_WORK TASK_
Could you filter the data below down to the lines that hold the word "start"?

_PROVIDED DATA_
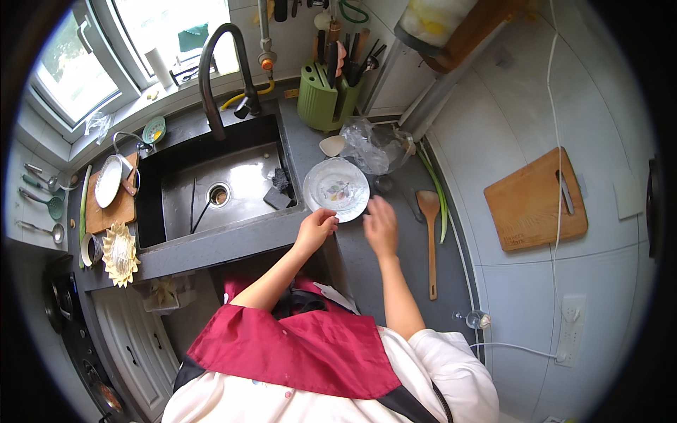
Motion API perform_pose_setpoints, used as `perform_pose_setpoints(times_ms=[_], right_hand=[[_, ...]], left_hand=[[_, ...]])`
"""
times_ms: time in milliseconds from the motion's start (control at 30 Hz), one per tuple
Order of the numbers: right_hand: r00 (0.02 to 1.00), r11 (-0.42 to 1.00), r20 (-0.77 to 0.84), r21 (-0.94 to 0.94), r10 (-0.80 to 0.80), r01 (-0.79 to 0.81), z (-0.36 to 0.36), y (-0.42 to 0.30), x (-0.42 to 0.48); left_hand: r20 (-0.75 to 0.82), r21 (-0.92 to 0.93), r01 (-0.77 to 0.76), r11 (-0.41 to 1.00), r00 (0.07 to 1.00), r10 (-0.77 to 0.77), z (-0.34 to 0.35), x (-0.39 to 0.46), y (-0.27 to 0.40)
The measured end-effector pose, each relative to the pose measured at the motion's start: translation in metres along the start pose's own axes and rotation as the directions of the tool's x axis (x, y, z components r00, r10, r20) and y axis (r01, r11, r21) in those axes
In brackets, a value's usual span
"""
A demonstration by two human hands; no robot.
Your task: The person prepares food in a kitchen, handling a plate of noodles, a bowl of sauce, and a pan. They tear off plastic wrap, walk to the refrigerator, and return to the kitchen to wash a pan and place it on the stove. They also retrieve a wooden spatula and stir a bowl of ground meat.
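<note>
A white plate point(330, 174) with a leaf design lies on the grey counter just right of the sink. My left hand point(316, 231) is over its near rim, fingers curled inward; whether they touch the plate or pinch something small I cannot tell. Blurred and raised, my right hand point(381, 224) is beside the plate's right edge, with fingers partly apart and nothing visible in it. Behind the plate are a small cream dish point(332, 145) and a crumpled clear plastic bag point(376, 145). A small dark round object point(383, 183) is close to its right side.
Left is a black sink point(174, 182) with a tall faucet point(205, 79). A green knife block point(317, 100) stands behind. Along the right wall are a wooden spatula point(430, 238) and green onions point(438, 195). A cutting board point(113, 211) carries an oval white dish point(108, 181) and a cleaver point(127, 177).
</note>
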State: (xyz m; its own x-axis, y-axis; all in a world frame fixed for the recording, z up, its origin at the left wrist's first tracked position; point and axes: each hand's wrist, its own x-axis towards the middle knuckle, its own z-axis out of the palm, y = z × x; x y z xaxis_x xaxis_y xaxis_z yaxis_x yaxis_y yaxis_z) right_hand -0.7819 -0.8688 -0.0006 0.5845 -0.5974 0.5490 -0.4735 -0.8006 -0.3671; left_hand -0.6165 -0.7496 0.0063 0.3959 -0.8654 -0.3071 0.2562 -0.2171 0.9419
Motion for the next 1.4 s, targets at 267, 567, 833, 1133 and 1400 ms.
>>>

_PROBLEM SOLUTION_
times_ms: time in milliseconds from the motion's start (control at 30 Hz), one per tuple
The measured end-effector pose, each relative to the pose measured at the motion's start: translation in metres along the start pose's own axes and rotation as the directions of the tool's x axis (x, y, z components r00, r10, r20) and y axis (r01, r11, r21) in those axes

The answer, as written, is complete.